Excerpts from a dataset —
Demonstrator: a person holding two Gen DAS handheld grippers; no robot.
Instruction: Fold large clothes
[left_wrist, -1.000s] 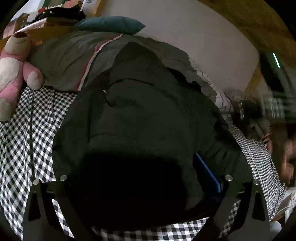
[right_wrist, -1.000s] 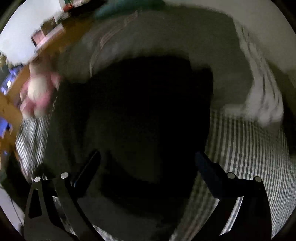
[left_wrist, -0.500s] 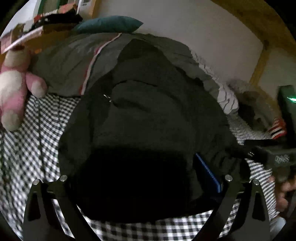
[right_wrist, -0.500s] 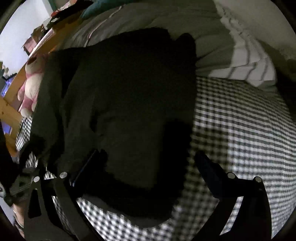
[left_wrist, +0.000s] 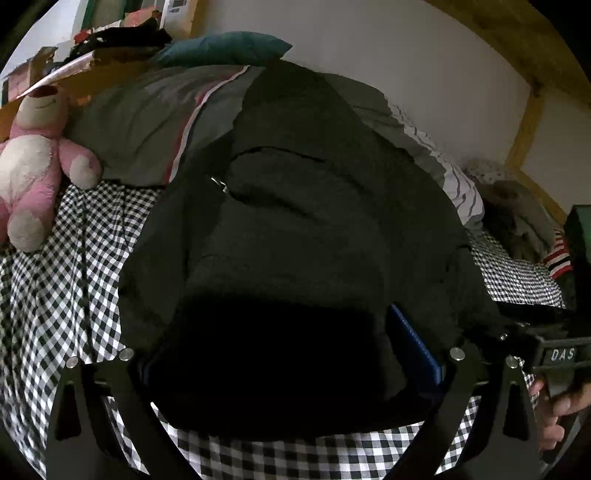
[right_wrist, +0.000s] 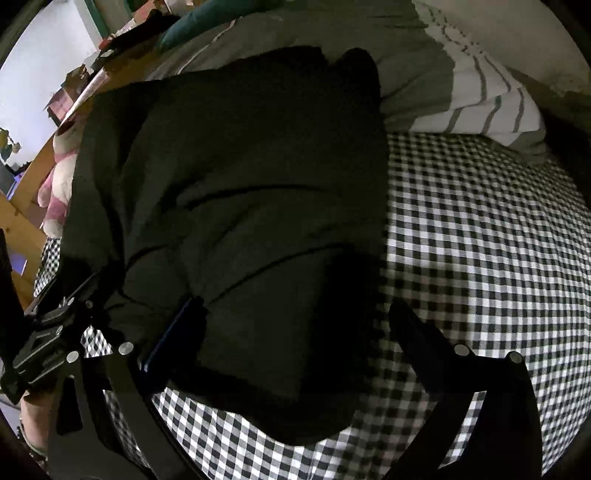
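Observation:
A large dark green jacket (left_wrist: 314, 229) lies folded lengthwise on a black-and-white checked bed sheet (left_wrist: 62, 280). It also shows in the right wrist view (right_wrist: 240, 206). My left gripper (left_wrist: 280, 354) is open with its fingers wide, straddling the jacket's near hem. My right gripper (right_wrist: 291, 332) is open too, its left finger against the jacket's near left fold and its right finger (right_wrist: 413, 332) over the bare sheet (right_wrist: 487, 258). The right gripper's body shows at the right edge of the left wrist view (left_wrist: 546, 350).
A pink plush bear (left_wrist: 33, 162) sits at the left. A grey duvet with a red stripe (left_wrist: 147, 118), a teal pillow (left_wrist: 225, 48) and a striped pillow (right_wrist: 480, 103) lie behind the jacket. A wooden bed frame (right_wrist: 22, 206) runs along the left.
The right gripper swung in from the right and came down low at the jacket's near right edge. The left gripper drew slightly nearer; both stayed open.

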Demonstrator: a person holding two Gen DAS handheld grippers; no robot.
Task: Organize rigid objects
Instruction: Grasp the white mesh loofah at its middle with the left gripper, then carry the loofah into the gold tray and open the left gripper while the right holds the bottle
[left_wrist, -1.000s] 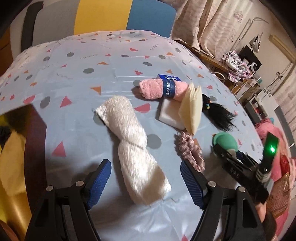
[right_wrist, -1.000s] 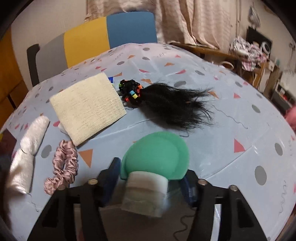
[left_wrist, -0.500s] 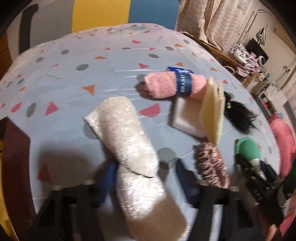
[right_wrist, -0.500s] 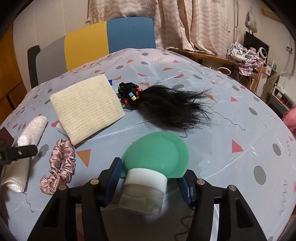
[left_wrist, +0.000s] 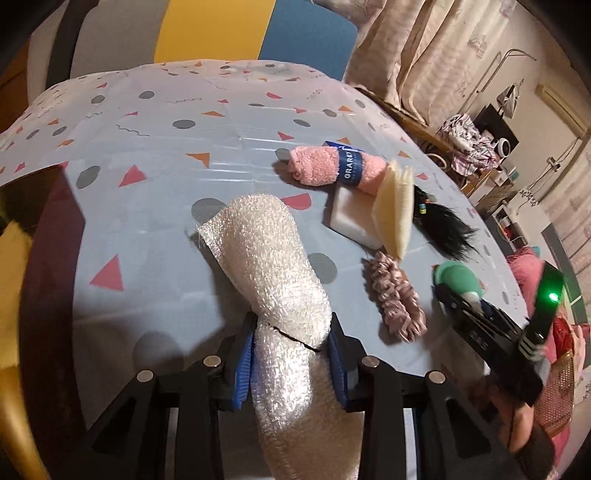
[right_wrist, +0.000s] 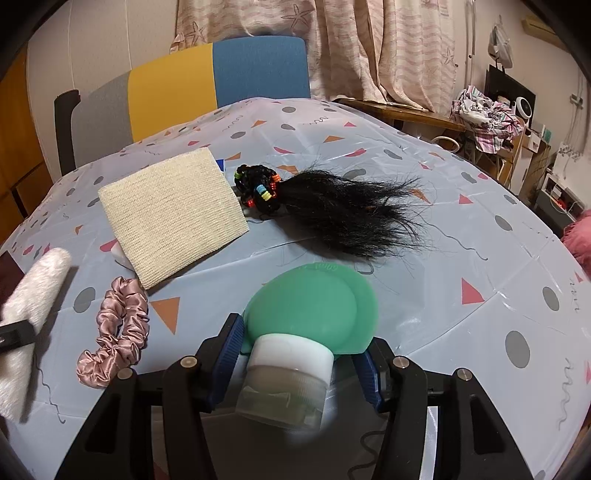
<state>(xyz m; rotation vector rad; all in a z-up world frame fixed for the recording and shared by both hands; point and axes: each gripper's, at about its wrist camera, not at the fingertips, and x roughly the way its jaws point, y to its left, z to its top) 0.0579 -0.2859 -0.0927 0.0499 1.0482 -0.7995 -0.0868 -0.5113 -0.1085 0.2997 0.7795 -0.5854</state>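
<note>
Tongs, left: the left tongs (left_wrist: 291, 354) are clenched on the white fluffy towel roll (left_wrist: 273, 266), the blue pads (left_wrist: 243, 369) pressed into both flanks near the fold.
Tongs, right: the right tongs (right_wrist: 299, 354) bracket the green-topped jar (right_wrist: 295, 350); pad contact with the white collar cannot be told, as a gap appears on the right side.
Position of towel roll: the near half lies between the left pads and runs back under the camera; the far half extends forward over the bench (left_wrist: 166, 155), with its end apparently just above the cloth.
Position of jar: it lies centred between the right fingers, green dome forward, clear body toward the camera, on or just above the bench near its front edge.
Neighbours: a pink satin scrunchie (right_wrist: 118, 328) lies just left of the right tongs; a cream woven cloth (right_wrist: 170, 210) and a black hairpiece (right_wrist: 351, 214) lie beyond; a pink rolled towel (left_wrist: 325, 170) lies farther back.
Risk one: the soft roll is judged likely to sag or slide out, since the pile compresses and the overhanging half is unsupported.
Risk two: the jar is judged liable to roll or twist if gripped on the rounded collar off-centre.
Risk three: the scrunchie could be swept along by the nearby tongs.
</note>
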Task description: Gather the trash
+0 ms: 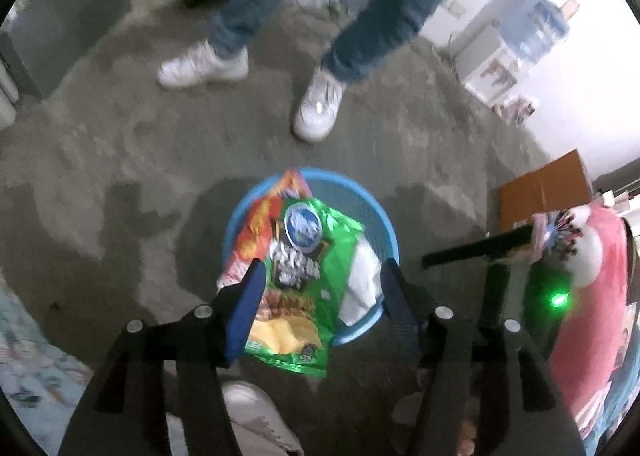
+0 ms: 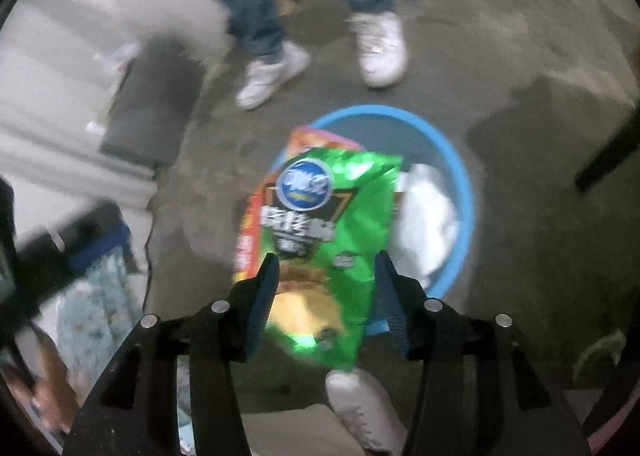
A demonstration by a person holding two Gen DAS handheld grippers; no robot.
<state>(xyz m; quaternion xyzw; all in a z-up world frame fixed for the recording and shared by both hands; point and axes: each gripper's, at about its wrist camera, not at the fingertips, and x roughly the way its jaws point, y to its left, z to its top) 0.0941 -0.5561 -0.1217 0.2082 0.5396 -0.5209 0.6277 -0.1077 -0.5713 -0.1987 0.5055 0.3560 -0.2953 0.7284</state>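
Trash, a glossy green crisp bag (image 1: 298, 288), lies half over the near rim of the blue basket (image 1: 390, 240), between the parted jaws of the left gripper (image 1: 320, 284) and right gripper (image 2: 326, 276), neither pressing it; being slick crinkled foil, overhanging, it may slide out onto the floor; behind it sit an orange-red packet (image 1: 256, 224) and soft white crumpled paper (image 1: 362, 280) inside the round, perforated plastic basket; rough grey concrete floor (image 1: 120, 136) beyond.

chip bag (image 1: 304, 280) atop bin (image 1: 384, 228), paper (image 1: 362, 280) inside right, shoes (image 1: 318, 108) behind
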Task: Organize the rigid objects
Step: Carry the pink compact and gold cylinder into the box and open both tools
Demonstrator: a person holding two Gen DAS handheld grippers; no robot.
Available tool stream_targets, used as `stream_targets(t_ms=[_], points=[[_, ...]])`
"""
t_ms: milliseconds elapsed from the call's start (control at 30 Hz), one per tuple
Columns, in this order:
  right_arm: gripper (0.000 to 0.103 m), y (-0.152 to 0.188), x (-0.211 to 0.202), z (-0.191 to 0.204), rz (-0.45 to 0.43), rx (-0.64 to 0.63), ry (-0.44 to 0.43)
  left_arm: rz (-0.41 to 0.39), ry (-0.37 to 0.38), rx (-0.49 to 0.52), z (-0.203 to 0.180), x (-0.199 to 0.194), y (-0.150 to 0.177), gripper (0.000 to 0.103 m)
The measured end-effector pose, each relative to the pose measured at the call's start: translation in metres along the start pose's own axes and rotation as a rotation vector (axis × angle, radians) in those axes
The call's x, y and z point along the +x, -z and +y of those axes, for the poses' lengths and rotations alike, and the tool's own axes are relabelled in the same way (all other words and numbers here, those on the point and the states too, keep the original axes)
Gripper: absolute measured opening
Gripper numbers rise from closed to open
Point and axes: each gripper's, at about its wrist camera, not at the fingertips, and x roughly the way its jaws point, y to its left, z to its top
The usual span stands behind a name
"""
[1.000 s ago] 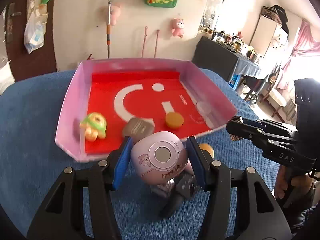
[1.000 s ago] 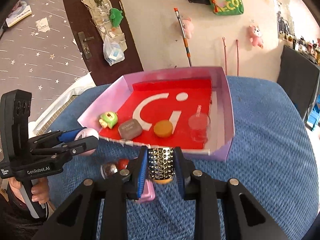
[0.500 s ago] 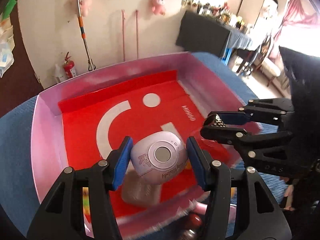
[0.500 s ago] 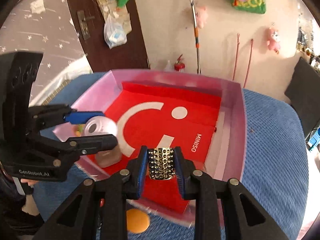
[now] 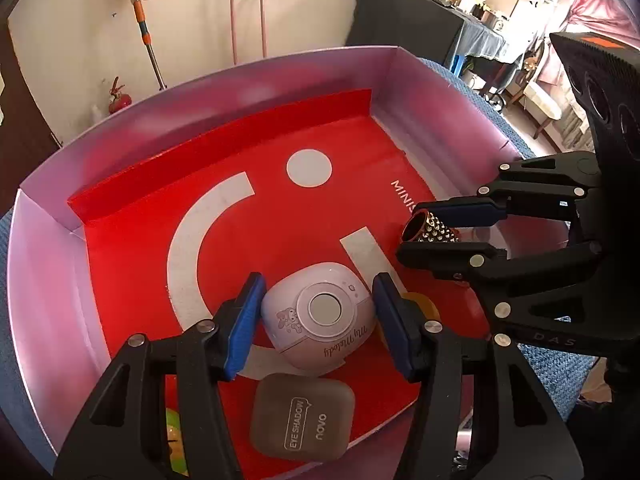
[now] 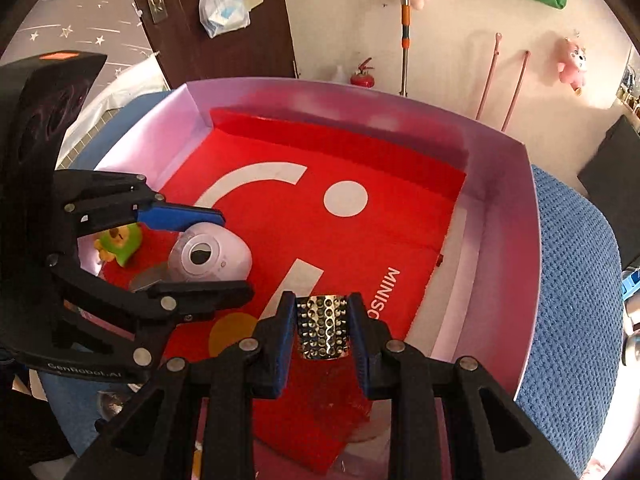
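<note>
My left gripper (image 5: 318,322) is shut on a rounded lilac toy camera (image 5: 320,316), held over the red floor of the pink box (image 5: 120,120). In the right wrist view that left gripper (image 6: 230,254) and the lilac toy camera (image 6: 210,258) show at the left. My right gripper (image 6: 324,328) is shut on a gold studded cylinder (image 6: 325,326), also over the box's red floor; in the left wrist view the right gripper (image 5: 408,232) holds the cylinder (image 5: 430,228) at the right. Inside the box lie a grey eye-shadow case (image 5: 302,418), an orange disc (image 6: 230,334) and a green-and-yellow figure (image 6: 118,242).
The box sits on a blue knitted cover (image 6: 572,280). A small round shiny object (image 6: 110,404) lies on the cover outside the box's near left corner. A door (image 6: 212,20), a mop handle (image 6: 405,28) and a dark table (image 5: 404,16) stand behind.
Both grippers have moved forward and down, from in front of the box to over its red floor, each keeping its object. The eye-shadow case now lies right below the left gripper.
</note>
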Motion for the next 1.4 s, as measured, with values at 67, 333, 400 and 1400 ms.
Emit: stream_targets(t_ms=[67, 333, 400, 1400], points=[[0.028, -0.001, 0.004, 0.001, 0.014, -0.005, -0.001, 0.008, 0.012, -0.009, 0.001, 0.001, 0.001, 0.054], [0.028, -0.003, 0.010, 0.001, 0.035, -0.017, 0.004, 0.014, 0.006, -0.018, -0.001, 0.005, 0.000, 0.054], [0.028, -0.003, 0.010, 0.000, 0.038, -0.017, 0.003, 0.012, 0.008, -0.021, 0.001, 0.005, 0.000, 0.054], [0.040, -0.004, 0.012, 0.006, 0.042, -0.027, 0.003, -0.030, 0.037, -0.051, 0.009, -0.004, -0.001, 0.061]])
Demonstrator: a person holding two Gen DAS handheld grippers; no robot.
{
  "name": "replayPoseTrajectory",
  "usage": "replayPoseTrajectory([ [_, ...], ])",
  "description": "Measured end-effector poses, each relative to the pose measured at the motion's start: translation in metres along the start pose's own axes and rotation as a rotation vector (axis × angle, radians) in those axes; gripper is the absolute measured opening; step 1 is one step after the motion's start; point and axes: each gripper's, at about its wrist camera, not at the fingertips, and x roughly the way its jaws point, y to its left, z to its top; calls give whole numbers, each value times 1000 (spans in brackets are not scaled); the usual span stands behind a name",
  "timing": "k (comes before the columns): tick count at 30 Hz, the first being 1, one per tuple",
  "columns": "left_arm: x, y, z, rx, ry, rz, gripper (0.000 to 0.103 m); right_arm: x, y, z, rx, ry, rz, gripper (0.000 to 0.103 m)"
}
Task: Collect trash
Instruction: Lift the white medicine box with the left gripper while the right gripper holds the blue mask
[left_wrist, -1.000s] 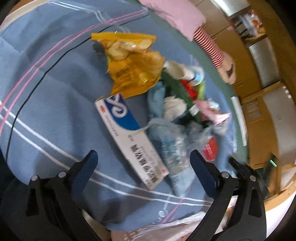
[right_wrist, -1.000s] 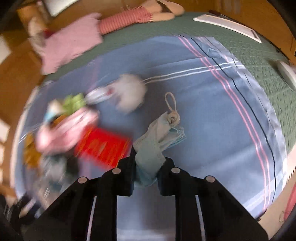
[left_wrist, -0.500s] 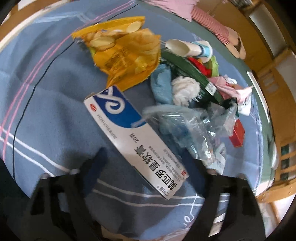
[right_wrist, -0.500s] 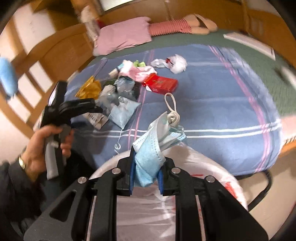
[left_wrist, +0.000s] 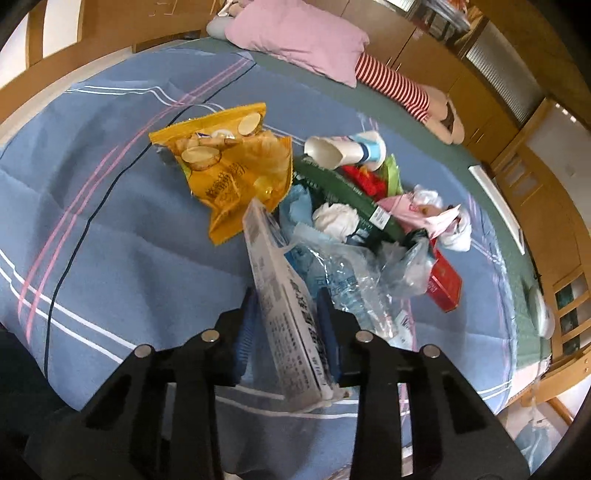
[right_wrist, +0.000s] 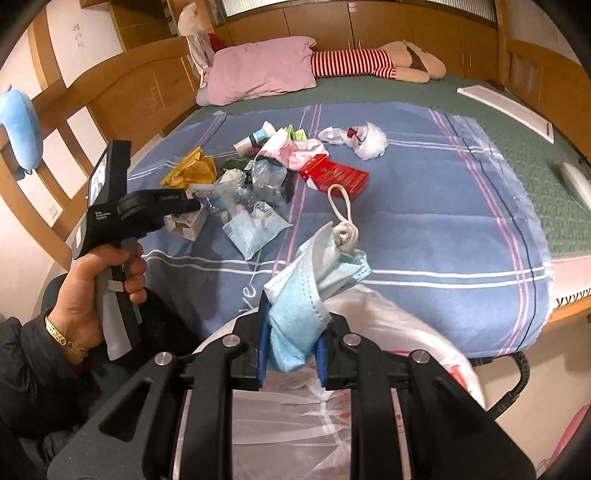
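My left gripper (left_wrist: 286, 325) points down at the bed, its jaws just closed onto a long box. My right gripper (right_wrist: 291, 343) holds its jaws clamped on a crumpled mask.

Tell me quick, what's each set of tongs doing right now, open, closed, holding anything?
Left tongs: jaws have just been closing, now shut on the white carton.
Right tongs: shut on the blue face mask, over the white trash bag.

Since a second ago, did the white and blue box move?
Yes. The white and blue box lay flat on the blue blanket; now one end is tipped up between the left gripper's just-closed jaws.
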Motion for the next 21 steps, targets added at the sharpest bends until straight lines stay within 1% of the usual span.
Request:
replayPoseTrajectory([
  [3, -5, 6, 2, -28, -13, -48, 29, 5, 2, -1, 10, 6, 5, 21],
  [5, -11, 11, 4, -60, -38, -106, 25, 7, 1, 0, 19, 9, 7, 21],
  [6, -13, 13, 4, -79, -44, -140, 24, 8, 1, -1, 24, 8, 7, 21],
  [10, -11, 20, 7, -163, -43, -323, 22, 7, 0, -2, 30, 4, -11, 21],
  [13, -9, 19, 7, -191, -44, -398, 22, 7, -3, -6, 40, 5, -21, 21],
  [15, -11, 19, 6, -202, -54, -419, 22, 6, -7, -7, 63, 4, -12, 21],
  [21, -16, 20, 5, -206, -84, -406, 22, 6, -16, -13, 98, 6, -9, 21],
])
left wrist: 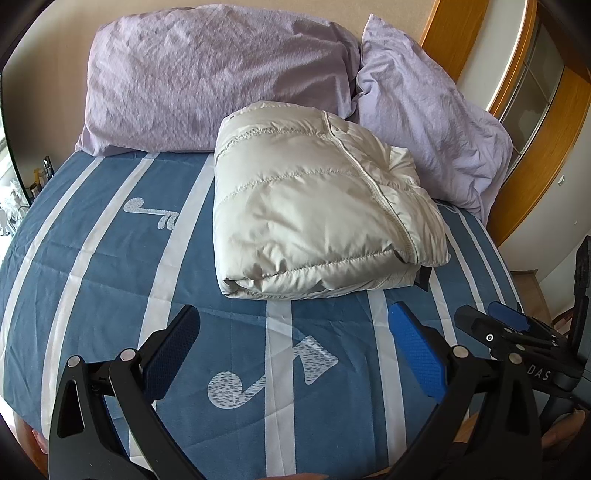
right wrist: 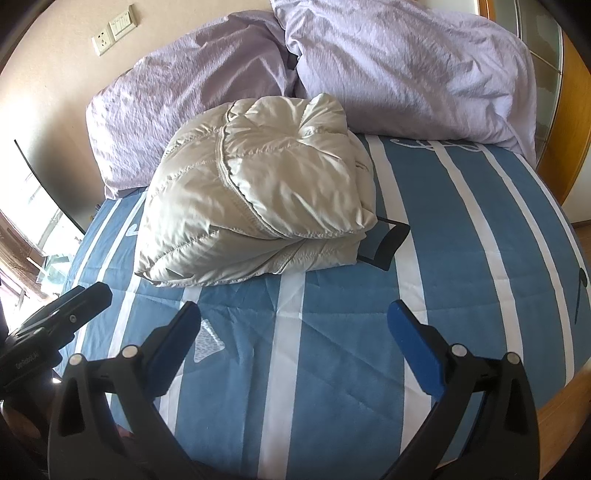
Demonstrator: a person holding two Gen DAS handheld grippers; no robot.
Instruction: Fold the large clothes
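Observation:
A cream quilted puffer jacket (left wrist: pixel 314 206) lies folded into a thick bundle on the blue and white striped bedspread (left wrist: pixel 110 266), near the pillows. It also shows in the right wrist view (right wrist: pixel 255 195). My left gripper (left wrist: pixel 291 321) is open and empty, held above the bedspread a little in front of the jacket. My right gripper (right wrist: pixel 293 314) is open and empty too, also just in front of the jacket. The right gripper shows at the right edge of the left wrist view (left wrist: pixel 495 321). Neither gripper touches the jacket.
Two lilac pillows (left wrist: pixel 207 77) (left wrist: pixel 424 114) lean against the wall behind the jacket. A wooden bed frame (left wrist: pixel 532 177) curves along the right side. A wall socket and switch (right wrist: pixel 114 29) sit above the left pillow. A window (right wrist: pixel 33 236) is at the left.

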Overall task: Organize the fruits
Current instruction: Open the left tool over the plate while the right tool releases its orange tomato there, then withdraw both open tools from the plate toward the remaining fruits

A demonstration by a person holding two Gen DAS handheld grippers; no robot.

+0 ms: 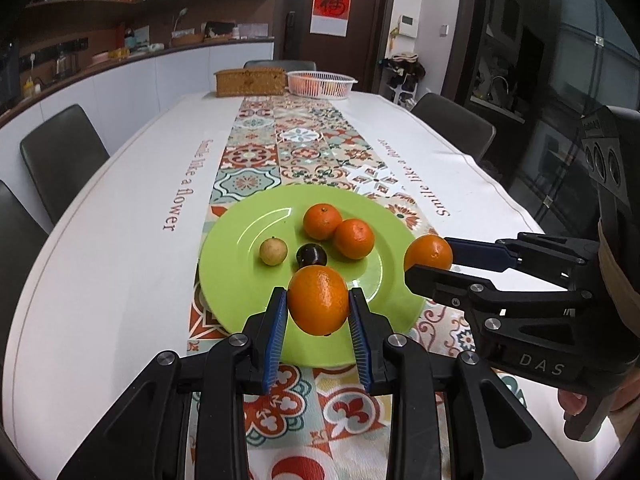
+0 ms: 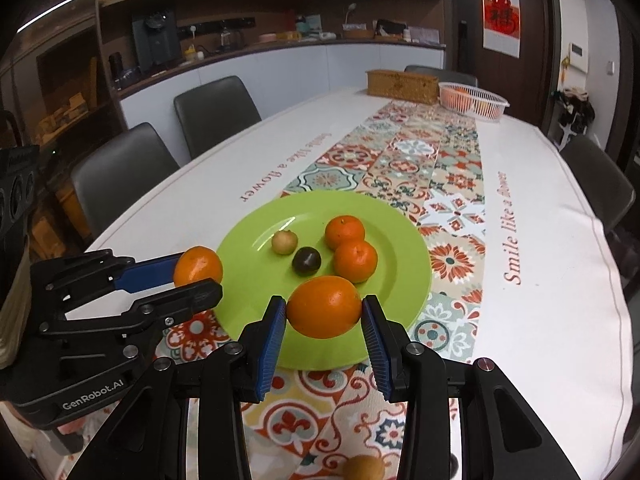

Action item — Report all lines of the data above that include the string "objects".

Solution to this task —
Task: Organize rigid objects
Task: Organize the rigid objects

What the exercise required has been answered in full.